_Exercise objective_:
Retype the listing exactly as it stands, and keep every image out.

_Data block_:
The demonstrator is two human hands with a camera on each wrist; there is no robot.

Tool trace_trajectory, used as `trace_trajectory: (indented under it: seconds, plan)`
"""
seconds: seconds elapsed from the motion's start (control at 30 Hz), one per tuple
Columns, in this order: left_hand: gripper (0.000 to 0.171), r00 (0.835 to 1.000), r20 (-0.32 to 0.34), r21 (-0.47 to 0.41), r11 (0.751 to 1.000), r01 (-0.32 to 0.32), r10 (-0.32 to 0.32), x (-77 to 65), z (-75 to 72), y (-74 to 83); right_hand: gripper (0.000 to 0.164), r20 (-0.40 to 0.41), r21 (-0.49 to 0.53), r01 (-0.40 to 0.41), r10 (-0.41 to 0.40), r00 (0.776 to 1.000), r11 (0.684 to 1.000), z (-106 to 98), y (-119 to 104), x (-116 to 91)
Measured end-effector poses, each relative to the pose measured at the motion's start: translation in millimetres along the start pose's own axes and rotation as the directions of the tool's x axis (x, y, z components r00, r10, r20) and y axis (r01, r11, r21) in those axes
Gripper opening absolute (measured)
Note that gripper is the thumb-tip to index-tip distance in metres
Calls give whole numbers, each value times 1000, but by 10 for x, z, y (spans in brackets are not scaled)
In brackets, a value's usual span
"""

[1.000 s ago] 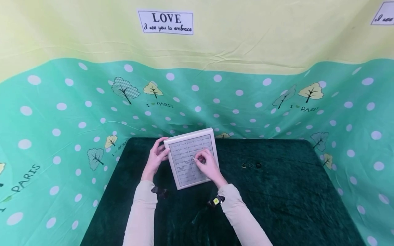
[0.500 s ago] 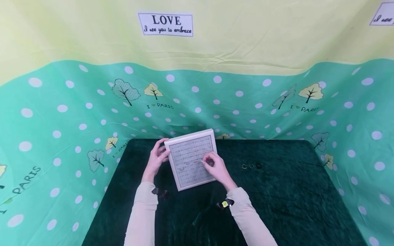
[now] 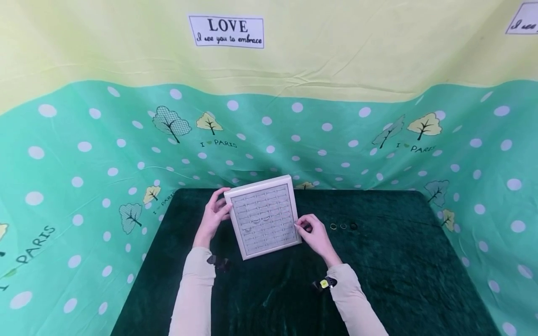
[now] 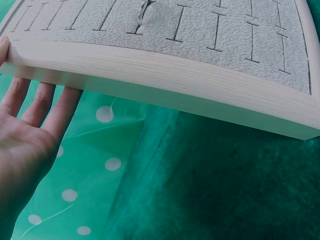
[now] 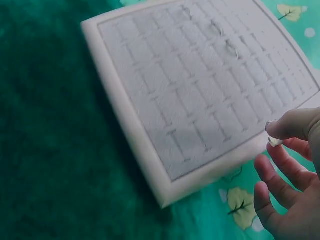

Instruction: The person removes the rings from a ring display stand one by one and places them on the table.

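Observation:
My left hand (image 3: 211, 219) grips the upper left edge of a ring display tray (image 3: 259, 256), with the thumb on the frame and the fingers beneath it in the left wrist view. The tray is square, with a pale frame and a grey slotted insert, and leans up towards me. Several rows of slits cross the insert. Three thin rings sit in slits, one silvery ring (image 5: 231, 49) among them. My right hand (image 3: 316, 235) is beside the tray's right edge, its fingers loosely bent, the thumb near the index fingertip and no ring showing between them.
To the right of the tray, a gold-toned ring (image 3: 333, 227), a silvery ring (image 3: 343, 226) and a black ring (image 3: 353, 226) lie in a row on the dark green velvet tabletop (image 3: 391, 261). A printed green and yellow curtain (image 3: 319, 154) encloses the back and sides.
My right hand has drawn away from the tray's middle to the right, past its right edge. A ring shows in the slit where its fingertips were. The left hand and tray stay put.

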State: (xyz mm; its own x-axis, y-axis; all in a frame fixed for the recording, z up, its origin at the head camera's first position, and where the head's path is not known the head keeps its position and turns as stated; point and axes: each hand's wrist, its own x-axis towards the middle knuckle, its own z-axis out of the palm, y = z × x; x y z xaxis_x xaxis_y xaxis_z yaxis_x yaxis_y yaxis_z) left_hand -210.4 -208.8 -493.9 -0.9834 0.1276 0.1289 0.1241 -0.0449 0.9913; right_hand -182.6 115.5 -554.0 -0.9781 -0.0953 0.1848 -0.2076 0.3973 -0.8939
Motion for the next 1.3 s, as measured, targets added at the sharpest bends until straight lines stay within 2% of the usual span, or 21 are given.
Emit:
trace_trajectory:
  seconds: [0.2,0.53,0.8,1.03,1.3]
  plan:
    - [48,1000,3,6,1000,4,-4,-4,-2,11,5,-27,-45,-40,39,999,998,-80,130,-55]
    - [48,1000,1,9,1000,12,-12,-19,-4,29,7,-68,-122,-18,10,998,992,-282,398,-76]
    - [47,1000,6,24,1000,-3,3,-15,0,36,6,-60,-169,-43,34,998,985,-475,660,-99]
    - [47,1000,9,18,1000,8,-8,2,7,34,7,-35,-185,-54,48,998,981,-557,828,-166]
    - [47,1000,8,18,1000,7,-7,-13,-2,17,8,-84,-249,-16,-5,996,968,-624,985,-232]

_Answer to this task_:
The demonstrator is two human hands with a camera on each wrist; there is no robot.

Tool trace_trajectory, used as `trace_trajectory: (indented under it: seconds, plan)`
"""
seconds: seconds elapsed from the motion's start (control at 30 Hz), one per tuple
Columns, in this order: left_hand: gripper (0.000 to 0.171), r00 (0.835 to 1.000), r20 (-0.32 to 0.34), r21 (-0.47 to 0.41), r11 (0.751 to 1.000), r01 (-0.32 to 0.32), r10 (-0.32 to 0.32), x (-77 to 65), z (-75 to 72), y (-74 to 83); right_hand: gripper (0.000 to 0.164), r20 (-0.40 to 0.41), r21 (-0.49 to 0.53), r01 (-0.40 to 0.41), r10 (-0.41 to 0.40), r00 (0.776 to 1.000), r11 (0.684 to 1.000), z (-106 to 98), y (-119 to 104), x (-116 to 91)
Measured end-effector poses, each relative to the pose measured at the motion's start: translation in millimetres along the start pose's own axes and rotation as the directions of the tool's x axis (x, y, z components r00, r10, r20) and y axis (r01, r11, r21) in those axes
Gripper opening absolute (measured)
Note that gripper is the thumb-tip to index-tip distance in metres
Calls give whole numbers, each value times 1000, but by 10 for x, z, y (spans in brackets are not scaled)
In brackets, a value's usual span
"""

[1.000 s ago] 
[0.500 s ago] 
[now] 
[now] 
[now] 

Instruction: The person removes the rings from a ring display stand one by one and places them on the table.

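Observation:
My left hand (image 3: 211, 219) grips the upper left edge of a ring display tray (image 3: 259, 256), with the thumb on the frame and the fingers beneath it in the left wrist view. The tray is square, with a pale frame and a grey slotted insert, and leans up towards me. Several rows of slits cross the insert. Three thin rings sit in slits, one silvery ring (image 5: 231, 49) among them. My right hand (image 3: 316, 235) is beside the tray's right edge, its fingers loosely bent, the thumb near the index fingertip and no ring showing between them.
To the right of the tray, a gold-toned ring (image 3: 333, 227), a silvery ring (image 3: 343, 226) and a black ring (image 3: 353, 226) lie in a row on the dark green velvet tabletop (image 3: 391, 261). A printed green and yellow curtain (image 3: 319, 154) encloses the back and sides.
My right hand has drawn away from the tray's middle to the right, past its right edge. A ring shows in the slit where its fingertips were. The left hand and tray stay put.
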
State: (xyz mm; its own x-axis, y-axis; all in a frame fixed for the recording, z up, its origin at the head camera's first position, and where the head's path is not known the head keeps its position and turns as stated; point and axes: each hand's wrist, its own x-axis towards the middle knuckle, its own z-axis out of the palm, y = z × x; x y z xaxis_x xaxis_y xaxis_z yaxis_x yaxis_y yaxis_z) left_hand -210.4 -208.8 -493.9 -0.9834 0.1276 0.1289 0.1241 -0.0449 0.9913; right_hand -182.6 115.5 -554.0 -0.9781 -0.0953 0.1848 -0.2076 0.3973 -0.8939
Motion for the next 1.3 s, as measured, targets added at the sharpest bends until straight lines stay within 2% of the usual span, or 21 are given.
Emit:
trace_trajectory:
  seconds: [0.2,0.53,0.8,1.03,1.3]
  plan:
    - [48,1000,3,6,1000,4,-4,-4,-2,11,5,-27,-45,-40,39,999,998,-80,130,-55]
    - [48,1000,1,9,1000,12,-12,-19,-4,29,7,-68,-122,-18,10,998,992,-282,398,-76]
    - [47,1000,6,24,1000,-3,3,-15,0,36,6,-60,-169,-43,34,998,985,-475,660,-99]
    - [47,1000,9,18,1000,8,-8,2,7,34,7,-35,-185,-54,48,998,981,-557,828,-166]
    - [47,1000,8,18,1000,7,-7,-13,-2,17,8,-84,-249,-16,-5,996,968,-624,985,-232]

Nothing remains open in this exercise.